Site constraints will affect the sizing, location, and performance of the BMPs identified in Step 2. The purpose of this step is to narrow down the BMP options based on such site constraints as:

  • Available space
  • Access for maintenance
  • Limitations on infiltration related to soil type, soil contamination, depth to groundwater, presence of structures, utility conflicts, and/or depth to bedrock
  • Regulatory requirements that affect the BMP volume or footprint
  • Compatibility with other site uses, including green space requirements, public spaces, structures, etc.
Step 4 - Select individual BMPs and evaluate range of performance

Review each BMP identified in Step 3 to confirm that each pollutant removal process identified in Step 2 is present in the combination of BMPs selected in Step 3. If not, then Step 3 should be reviewed and alternative BMPs proposed.

Step 5 - Size BMPs and assess performance

Size the BMP and use the MIDS calculator or other technique detailed in the Credits section of the MN Stormwater Manual to assess the performance. Review results against goals set in Step 1. If goals are not fully achieved, then resize the BMPs or return to Step 3 to select alternative BMPs.

Step 6 - Review construction and operation criteria

Designers should assess construction and operation considerations that need to be incorporated into the construction plans and/or the Operations and Maintenance Manual that are necessary to ensure the BMP operates as designed and is properly maintained.

References

  • Rushton, Betty. 2002. Enhanced parking lot design for stormwater treatment. In Proc. of 9th International Conference on Urban Drainage, September 8-13, 2002 EWRI/IWA/ASCE.
  • Scholes, Lian, D. Michael Revitt, and J. Bryan Ellis. 2008. A systematic approach for the comparative assessment of stormwater pollutant removal potentials. Journal of Environmental Management 88: no. 3: 467-478.
  • Schueler, Thomas R. 2000. The economics of stormwater treatment: An update. Article 68: 401-405.
  • Schueler, Thomas R., and Jennifer Zielinski. 2007. Urban stormwater retrofit practices. Center for Watershed Protection.
  • Strassler, Eric, Jesse Pritts, and Kristen Strellec. 1999. Preliminary data summary of urban storm water best management practices.
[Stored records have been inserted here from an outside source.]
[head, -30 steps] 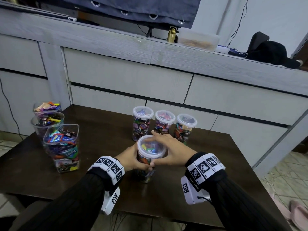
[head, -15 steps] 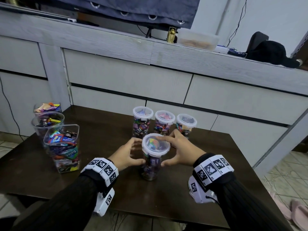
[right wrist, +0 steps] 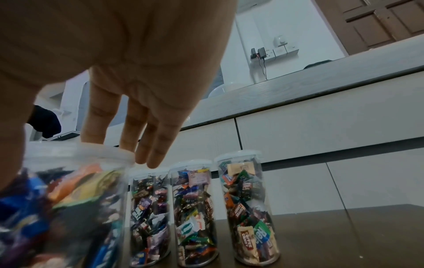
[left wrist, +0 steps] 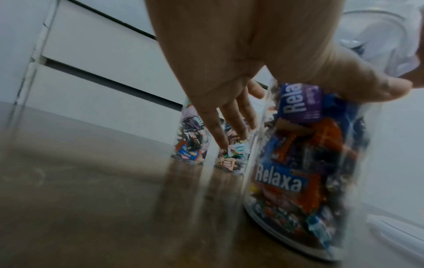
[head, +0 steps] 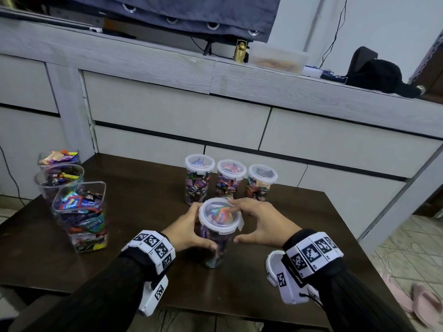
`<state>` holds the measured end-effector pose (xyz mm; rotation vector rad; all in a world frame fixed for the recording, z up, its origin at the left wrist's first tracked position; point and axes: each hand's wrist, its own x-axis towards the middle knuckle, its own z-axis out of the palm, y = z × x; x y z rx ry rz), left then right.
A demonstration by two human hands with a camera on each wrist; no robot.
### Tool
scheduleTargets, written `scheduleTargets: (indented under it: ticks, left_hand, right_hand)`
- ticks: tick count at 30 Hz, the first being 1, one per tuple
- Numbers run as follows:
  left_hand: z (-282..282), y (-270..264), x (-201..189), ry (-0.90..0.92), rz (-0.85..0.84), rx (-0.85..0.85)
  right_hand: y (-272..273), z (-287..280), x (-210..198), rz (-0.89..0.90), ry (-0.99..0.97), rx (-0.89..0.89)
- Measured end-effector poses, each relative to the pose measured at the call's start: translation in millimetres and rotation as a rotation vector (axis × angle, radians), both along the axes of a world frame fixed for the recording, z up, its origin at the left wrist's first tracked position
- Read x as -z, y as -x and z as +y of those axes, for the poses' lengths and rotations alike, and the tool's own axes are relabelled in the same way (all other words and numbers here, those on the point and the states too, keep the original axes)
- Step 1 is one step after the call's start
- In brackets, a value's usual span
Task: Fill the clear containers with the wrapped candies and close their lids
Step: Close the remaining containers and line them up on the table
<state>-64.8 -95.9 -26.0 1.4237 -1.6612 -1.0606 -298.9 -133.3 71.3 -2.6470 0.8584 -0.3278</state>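
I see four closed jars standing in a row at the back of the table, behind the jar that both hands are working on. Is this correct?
Not quite. The head view shows three closed jars in that row, not four. They do stand at the back of the table, behind the jar that the left hand and right hand are working on.

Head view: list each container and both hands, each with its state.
front jar: full, lid on, right clip up
three back jars: full, lidded
three open tubs: lidless, holding candy
left hand: grips front jar
right hand: open, fingertips on lid
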Motion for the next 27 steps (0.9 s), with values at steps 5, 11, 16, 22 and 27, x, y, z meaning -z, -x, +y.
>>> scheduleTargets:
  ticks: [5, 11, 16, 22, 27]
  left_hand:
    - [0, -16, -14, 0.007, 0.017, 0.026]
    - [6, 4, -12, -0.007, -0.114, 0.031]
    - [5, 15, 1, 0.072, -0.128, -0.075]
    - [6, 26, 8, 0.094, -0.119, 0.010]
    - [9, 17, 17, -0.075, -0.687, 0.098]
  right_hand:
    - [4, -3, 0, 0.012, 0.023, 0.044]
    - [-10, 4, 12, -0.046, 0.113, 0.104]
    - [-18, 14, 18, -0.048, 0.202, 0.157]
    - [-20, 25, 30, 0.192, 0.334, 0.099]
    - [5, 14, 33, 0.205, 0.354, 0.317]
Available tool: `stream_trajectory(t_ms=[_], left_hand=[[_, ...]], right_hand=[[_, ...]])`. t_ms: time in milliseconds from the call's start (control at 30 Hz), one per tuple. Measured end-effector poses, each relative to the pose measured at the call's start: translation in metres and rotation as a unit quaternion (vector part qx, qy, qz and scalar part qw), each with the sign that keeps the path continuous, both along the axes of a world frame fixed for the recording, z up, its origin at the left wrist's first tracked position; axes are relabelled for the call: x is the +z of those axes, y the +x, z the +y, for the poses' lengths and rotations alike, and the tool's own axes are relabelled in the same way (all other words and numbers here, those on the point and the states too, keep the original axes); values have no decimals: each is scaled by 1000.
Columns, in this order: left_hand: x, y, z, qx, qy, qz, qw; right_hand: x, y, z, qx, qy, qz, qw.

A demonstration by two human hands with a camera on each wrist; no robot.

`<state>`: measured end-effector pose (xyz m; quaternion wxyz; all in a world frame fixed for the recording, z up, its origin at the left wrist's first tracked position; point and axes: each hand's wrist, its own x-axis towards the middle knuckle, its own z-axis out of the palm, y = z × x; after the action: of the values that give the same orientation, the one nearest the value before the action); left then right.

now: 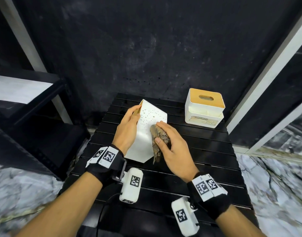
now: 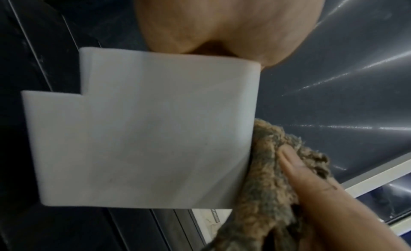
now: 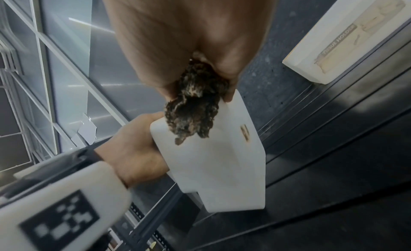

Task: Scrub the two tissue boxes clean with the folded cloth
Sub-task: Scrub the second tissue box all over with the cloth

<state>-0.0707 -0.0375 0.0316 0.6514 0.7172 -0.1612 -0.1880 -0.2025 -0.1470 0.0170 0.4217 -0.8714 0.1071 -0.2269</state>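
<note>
A white tissue box [image 1: 146, 127] is tipped up on the black slatted table [image 1: 206, 151], its perforated bottom facing me. My left hand [image 1: 128, 127] grips its left edge near the wooden lid. My right hand [image 1: 170, 144] holds a brown fuzzy cloth [image 1: 158, 139] bunched against the box's right side. In the left wrist view the box's stepped side [image 2: 142, 131] fills the frame with the cloth [image 2: 266, 175] at its right edge. The right wrist view shows the cloth [image 3: 193, 112] pressed on the box [image 3: 222, 159]. A second white tissue box [image 1: 204, 108] with a wooden slotted lid stands upright at the table's back right.
A dark wall rises behind the table. A black shelf unit [image 1: 27, 103] stands at the left. White frame bars [image 1: 266, 79] run up at the right. Marbled floor [image 1: 275, 177] surrounds the table. The second box's label side [image 3: 347, 36] appears in the right wrist view.
</note>
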Motion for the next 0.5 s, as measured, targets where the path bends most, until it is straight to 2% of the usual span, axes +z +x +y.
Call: stream_trajectory(t_ms=[200, 300, 500], left_hand=[[2, 6, 6, 13, 37, -52, 998], [4, 10, 5, 12, 54, -68, 996], [-1, 12, 1, -12, 15, -19, 1000]], right_hand=[[-7, -5, 14, -1, -11, 6, 1000], [-6, -4, 17, -4, -50, 27, 998], [-2, 4, 15, -11, -62, 46, 997]])
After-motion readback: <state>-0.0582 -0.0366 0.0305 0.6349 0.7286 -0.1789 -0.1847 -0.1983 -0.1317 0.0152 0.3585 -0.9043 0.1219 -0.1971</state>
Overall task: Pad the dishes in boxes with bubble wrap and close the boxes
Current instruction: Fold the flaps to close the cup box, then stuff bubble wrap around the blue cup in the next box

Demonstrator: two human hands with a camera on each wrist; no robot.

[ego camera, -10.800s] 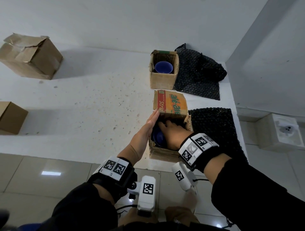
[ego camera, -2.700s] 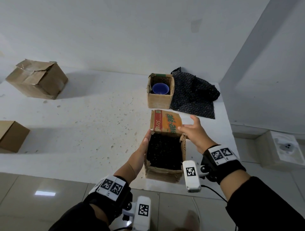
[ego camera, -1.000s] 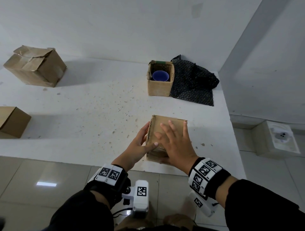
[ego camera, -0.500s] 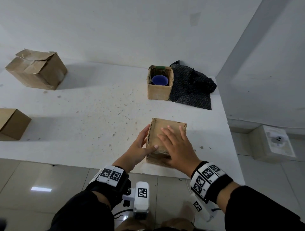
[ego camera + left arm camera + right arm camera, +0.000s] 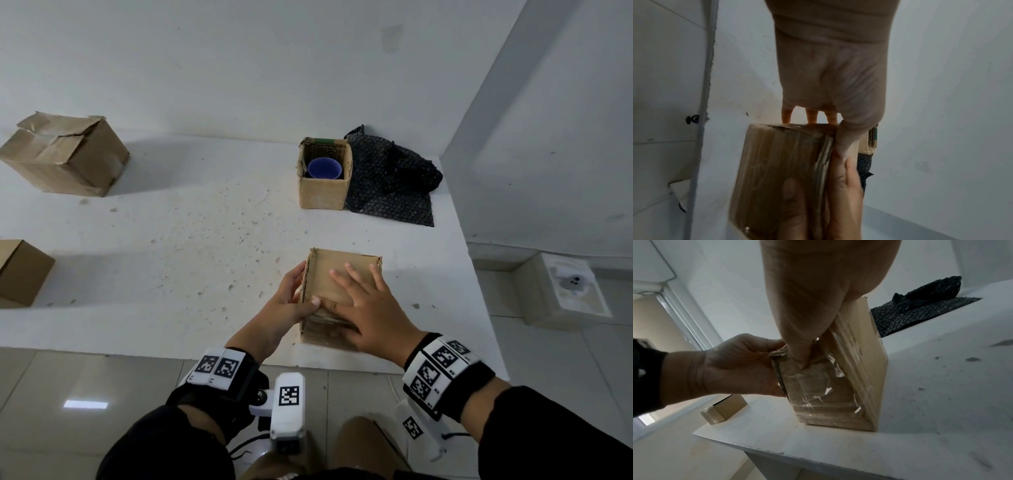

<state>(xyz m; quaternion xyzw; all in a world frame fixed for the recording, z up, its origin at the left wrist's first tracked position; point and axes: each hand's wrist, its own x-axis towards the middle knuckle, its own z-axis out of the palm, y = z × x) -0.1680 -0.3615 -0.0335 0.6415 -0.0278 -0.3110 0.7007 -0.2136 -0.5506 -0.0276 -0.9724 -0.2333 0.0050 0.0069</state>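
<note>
The near cardboard box [image 5: 346, 274] stands at the table's front edge with its lid folded down, so its contents are hidden. My left hand [image 5: 291, 305] grips the box's left front corner, fingers on the side and thumb on the lid. My right hand [image 5: 370, 308] lies flat on the lid with fingers spread; its thumb reaches down the taped front face [image 5: 818, 391]. Farther back, an open box [image 5: 323, 193] holds a blue bowl [image 5: 324, 168]. Black bubble wrap [image 5: 390, 185] lies right of it.
Two closed cardboard boxes sit on the white table [image 5: 171, 240], one at the far left [image 5: 65, 154] and one at the left edge [image 5: 20, 270]. A wall rises behind and to the right. A white block with a socket [image 5: 565, 291] stands on the tiled floor.
The near box's lid, open over black bubble wrap 2.7 s ago, is folded down. Over the last second both hands have stayed on the box, barely shifting.
</note>
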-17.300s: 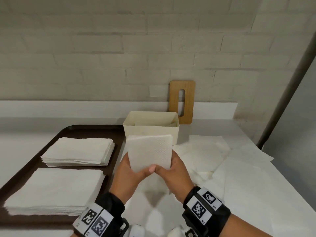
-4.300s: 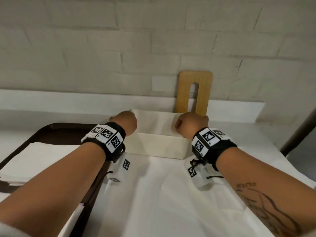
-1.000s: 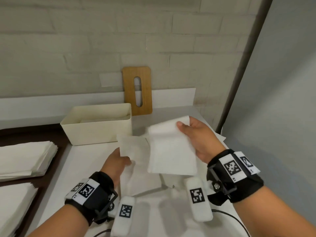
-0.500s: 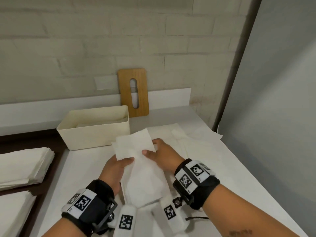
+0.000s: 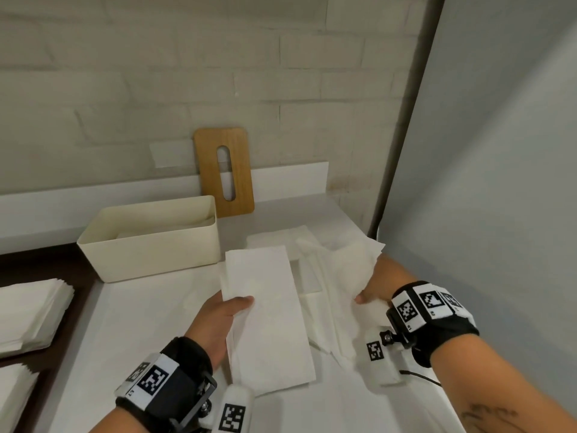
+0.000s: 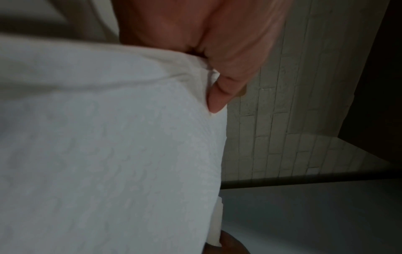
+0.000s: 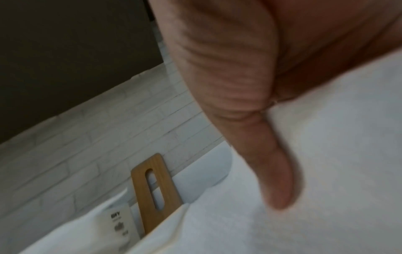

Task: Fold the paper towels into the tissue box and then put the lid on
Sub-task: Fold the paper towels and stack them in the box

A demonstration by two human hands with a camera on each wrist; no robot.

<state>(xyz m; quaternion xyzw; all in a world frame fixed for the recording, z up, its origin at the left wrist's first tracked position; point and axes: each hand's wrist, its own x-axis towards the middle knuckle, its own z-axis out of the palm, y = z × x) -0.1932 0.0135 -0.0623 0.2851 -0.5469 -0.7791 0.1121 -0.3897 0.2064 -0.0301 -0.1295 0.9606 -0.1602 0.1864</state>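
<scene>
My left hand (image 5: 229, 310) pinches a folded white paper towel (image 5: 268, 314) by its left edge, thumb on top, just above the counter; in the left wrist view the thumb (image 6: 226, 86) presses on this towel (image 6: 108, 146). My right hand (image 5: 373, 287) grips a second, rumpled towel (image 5: 349, 267) lifted from the loose sheets at the right; its thumb (image 7: 274, 171) lies on the paper (image 7: 326, 171). The open cream tissue box (image 5: 153, 248) stands behind the left hand with towels inside. The wooden slotted lid (image 5: 223, 171) leans on the wall behind it.
Loose unfolded towels (image 5: 281, 242) cover the counter's right part. A dark tray (image 5: 37, 264) at the left holds two stacks of towels (image 5: 28, 310). A grey panel (image 5: 499, 182) closes the right side, and the brick wall stands at the back.
Half a second ago both hands were on the folded towel. Since then my right hand has let go, moved right and picked up another sheet; my left hand still holds the folded one.
</scene>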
United States Environmental Protection Agency, Office of Water.
  • Strecker, Eric. 2006. Critical Assessment of Stormwater Treatment and Control Selection Treatment.
  • Water Environment Federation. 2012. Design of urban stormwater controls (2nd ed.). New York: McGraw-Hill Professional.
  • Wiegand, Cameron, Thomas Schueler, Wendy Chittenden, and Debra Jellick. 1986. Cost of urban runoff quality controls. In Urban Runoff Quality@ sImpact and Quality Enhancement Technology, pp. 366-380. ASCE.
  • Wong, Tony HF. 2001. A changing paradigm in Australian urban stormwater management. In 2nd South Pacific Stormwater Conference, pp. 1-18. 2001.
  • Wong, Tony HF, Tim D. Fletcher, Hugh P. Duncan, John R. Coleman, and Graham A. Jenkins. 2002. A model for urban stormwater improvement conceptualization. Global Solutions for Urban Drainage (2002): 8-13.